O magistrado destacou que a área é integrante de assentamento para fins de reforma agrária, que teve a realização irregular de parcelamento e venda de lotes destinados à moradia e não à exploração agrícola. Isso transformou o local em um assentamento irregular, de feições urbanas.
“Tratando-se de lotes de beneficiários que tinham apenas contrato de concessão de uso, o INCRA rescindiu os contratos em virtude da utilização com desvio da sua finalidade, sem ter providenciado a reintegração de posse em relação aos novos ocupantes, permitindo a descaracterização da vocação do local. Não tendo atuado de forma diligente, talvez por dificuldades técnicas e deficiência de pessoal, o INCRA permitiu a divisão e comercialização dos lotes resultando na consolidação da ocupação irregular do imóvel, cujo desfazimento implica maiores custos econômicos e sociais do que os benefícios que resultariam da reintegração de posse, não havendo benefícios diretos ao órgão público tampouco às dezenas ou centenas de famílias que seriam atingidas pela medida. Trata-se, portanto, de situação de difícil ou mesmo indesejável reversão”.
Ribas concluiu que compete ao Incra apenas implementar a regularização da posse ou da propriedade desses terrenos em favor dos atuais ocupantes ou daqueles que comprovarem terem obtido a cessão da posse, não sendo sua responsabilidade a disponibilização de infraestrutura habitacional ou de saneamento.
Ele ainda afirmou que “a transformação de área rural em área urbana ou de expansão urbana é da competência dos municípios e, no presente caso, seria possível mediante a doação com encargo da área irregularmente ocupada para o Município de Nova Santa Rita”, mas isso não pode ser determinado por sentença. “Não pode ser imposta ao Município por decisão judicial a obrigação de receber por doação o imóvel federal com o encargo de efetuar todos os procedimentos de Reurb, tendo em vista os custos que esses procedimentos implicariam, configurando uma decisão totalmente discricionária da Município, por seus Poderes Executivo e Legislativo, imune ao controle jurisdicional, tendo em vista que se tratam de decisões relativas a ações administrativas e realização de despesas e investimentos que devem ser tomadas segundo critérios de conveniência e oportunidade, decidindo a respeito daquilo que é melhor para a coletividade”.

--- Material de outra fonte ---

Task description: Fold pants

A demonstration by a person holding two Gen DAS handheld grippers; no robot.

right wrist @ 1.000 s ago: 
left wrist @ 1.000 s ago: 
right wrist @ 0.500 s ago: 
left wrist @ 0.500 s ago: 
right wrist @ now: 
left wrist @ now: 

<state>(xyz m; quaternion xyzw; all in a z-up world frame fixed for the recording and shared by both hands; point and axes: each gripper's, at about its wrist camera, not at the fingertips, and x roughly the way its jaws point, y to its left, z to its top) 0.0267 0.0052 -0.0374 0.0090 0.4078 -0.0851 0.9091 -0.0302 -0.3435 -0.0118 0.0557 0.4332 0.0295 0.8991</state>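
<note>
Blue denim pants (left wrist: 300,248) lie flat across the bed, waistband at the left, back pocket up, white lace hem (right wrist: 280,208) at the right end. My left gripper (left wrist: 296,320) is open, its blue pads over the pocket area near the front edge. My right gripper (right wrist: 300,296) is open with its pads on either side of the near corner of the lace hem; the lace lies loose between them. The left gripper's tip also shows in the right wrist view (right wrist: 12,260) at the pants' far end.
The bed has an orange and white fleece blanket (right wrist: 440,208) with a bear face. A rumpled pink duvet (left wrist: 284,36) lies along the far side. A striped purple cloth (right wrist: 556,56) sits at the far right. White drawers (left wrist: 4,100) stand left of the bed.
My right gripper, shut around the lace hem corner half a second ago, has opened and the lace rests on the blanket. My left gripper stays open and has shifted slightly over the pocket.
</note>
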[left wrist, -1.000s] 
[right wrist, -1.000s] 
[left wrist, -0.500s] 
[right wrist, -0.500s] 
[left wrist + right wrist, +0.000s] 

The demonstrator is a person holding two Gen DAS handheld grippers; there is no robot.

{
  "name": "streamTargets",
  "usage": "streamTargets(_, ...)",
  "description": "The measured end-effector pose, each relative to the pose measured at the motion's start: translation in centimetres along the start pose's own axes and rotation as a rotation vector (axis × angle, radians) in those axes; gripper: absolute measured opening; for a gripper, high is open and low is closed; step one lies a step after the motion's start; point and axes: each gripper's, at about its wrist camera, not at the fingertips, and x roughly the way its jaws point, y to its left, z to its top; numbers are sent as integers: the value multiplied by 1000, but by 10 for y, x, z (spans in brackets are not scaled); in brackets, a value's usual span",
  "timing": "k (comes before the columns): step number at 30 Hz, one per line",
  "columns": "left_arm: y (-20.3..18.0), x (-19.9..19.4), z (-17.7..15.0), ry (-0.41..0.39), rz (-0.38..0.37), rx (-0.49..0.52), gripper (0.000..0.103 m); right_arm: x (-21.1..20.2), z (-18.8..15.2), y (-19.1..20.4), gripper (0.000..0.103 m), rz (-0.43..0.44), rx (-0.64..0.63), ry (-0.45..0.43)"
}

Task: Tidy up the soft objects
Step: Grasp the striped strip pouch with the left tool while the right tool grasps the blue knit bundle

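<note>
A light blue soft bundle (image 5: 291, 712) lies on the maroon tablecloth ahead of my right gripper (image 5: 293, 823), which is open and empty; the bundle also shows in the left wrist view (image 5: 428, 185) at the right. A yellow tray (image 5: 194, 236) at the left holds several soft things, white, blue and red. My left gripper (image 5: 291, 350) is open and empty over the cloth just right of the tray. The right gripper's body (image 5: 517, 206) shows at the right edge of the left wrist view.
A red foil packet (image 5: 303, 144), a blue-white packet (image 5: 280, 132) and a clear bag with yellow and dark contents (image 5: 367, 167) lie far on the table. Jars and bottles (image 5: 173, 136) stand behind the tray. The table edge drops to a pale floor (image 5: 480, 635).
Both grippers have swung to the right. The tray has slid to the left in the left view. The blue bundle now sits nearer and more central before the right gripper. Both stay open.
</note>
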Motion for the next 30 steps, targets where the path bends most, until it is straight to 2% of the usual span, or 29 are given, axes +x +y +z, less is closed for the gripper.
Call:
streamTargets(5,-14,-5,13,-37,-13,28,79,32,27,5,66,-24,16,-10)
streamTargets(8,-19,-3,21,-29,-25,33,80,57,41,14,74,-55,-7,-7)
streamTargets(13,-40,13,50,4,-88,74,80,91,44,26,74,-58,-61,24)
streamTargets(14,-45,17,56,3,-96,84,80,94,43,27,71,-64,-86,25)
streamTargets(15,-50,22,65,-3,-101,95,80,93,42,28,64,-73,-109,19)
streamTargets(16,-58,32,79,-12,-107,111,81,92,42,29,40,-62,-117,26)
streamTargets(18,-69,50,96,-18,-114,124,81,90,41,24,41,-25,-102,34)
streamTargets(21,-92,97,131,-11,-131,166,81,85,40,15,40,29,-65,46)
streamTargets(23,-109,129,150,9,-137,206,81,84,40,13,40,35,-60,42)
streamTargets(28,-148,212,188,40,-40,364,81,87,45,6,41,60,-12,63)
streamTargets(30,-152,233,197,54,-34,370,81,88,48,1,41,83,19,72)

O magistrado julgou parcialmente procedente a ação determinando que o Incra efetue a regularização da posse ou da propriedade dos lotes/terrenos comercializados em favor dos atuais ocupantes ou daqueles que comprovarem terem obtido a cessão da posse, apresentando, em 30 dias, o cronograma estabelecendo os atos e os prazos para conclusão do processo de regularização.
A RGE deverá proceder, no prazo de 120 dias, às necessárias instalações para a prestação de um serviço de fornecimento de energia elétrica adequado, eficiente, seguro e contínuo às famílias que ocupam o núcleo ou assentamento irregular junto ao assentamento Itapuí. Cabe recurso da decisão ao Tribunal Regional Federal da 4ª Região.